What you need to do >> Reproduce all of the data exactly.

Provided material >>
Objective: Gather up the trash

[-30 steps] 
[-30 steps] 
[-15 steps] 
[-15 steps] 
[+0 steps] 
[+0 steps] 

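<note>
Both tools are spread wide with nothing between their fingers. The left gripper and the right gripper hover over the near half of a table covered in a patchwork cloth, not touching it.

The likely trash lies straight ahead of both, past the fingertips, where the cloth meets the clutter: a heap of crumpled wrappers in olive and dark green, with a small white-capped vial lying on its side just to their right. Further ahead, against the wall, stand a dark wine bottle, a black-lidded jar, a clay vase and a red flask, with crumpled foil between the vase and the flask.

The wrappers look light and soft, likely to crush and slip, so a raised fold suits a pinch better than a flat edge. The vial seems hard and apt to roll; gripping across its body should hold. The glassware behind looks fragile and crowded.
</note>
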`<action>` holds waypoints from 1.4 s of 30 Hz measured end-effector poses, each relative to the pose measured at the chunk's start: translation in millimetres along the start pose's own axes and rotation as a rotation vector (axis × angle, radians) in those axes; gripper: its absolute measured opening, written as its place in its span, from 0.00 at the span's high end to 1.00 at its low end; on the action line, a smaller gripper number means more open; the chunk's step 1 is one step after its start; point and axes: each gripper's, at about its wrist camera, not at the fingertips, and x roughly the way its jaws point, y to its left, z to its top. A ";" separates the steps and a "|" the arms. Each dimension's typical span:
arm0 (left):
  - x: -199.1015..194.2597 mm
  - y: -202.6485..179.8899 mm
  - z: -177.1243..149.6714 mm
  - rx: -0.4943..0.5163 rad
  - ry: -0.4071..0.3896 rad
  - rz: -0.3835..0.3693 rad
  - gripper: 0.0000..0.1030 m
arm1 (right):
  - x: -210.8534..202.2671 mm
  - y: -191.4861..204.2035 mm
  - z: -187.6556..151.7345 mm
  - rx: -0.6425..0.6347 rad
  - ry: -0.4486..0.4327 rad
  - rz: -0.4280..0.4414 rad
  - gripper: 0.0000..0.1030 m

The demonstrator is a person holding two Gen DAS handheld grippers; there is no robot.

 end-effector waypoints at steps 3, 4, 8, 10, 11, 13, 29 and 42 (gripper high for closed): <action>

Solution for this problem >>
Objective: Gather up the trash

[-30 steps] 
[-30 steps] 
[-15 steps] 
[-15 steps] 
[+0 steps] 
[+0 steps] 

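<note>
Both tools are spread wide with nothing between their fingers. The left gripper and the right gripper hover over the near half of a table covered in a patchwork cloth, not touching it.

The likely trash lies straight ahead of both, past the fingertips, where the cloth meets the clutter: a heap of crumpled wrappers in olive and dark green, with a small white-capped vial lying on its side just to their right. Further ahead, against the wall, stand a dark wine bottle, a black-lidded jar, a clay vase and a red flask, with crumpled foil between the vase and the flask.

The wrappers look light and soft, likely to crush and slip, so a raised fold suits a pinch better than a flat edge. The vial seems hard and apt to roll; gripping across its body should hold. The glassware behind looks fragile and crowded.
</note>
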`<action>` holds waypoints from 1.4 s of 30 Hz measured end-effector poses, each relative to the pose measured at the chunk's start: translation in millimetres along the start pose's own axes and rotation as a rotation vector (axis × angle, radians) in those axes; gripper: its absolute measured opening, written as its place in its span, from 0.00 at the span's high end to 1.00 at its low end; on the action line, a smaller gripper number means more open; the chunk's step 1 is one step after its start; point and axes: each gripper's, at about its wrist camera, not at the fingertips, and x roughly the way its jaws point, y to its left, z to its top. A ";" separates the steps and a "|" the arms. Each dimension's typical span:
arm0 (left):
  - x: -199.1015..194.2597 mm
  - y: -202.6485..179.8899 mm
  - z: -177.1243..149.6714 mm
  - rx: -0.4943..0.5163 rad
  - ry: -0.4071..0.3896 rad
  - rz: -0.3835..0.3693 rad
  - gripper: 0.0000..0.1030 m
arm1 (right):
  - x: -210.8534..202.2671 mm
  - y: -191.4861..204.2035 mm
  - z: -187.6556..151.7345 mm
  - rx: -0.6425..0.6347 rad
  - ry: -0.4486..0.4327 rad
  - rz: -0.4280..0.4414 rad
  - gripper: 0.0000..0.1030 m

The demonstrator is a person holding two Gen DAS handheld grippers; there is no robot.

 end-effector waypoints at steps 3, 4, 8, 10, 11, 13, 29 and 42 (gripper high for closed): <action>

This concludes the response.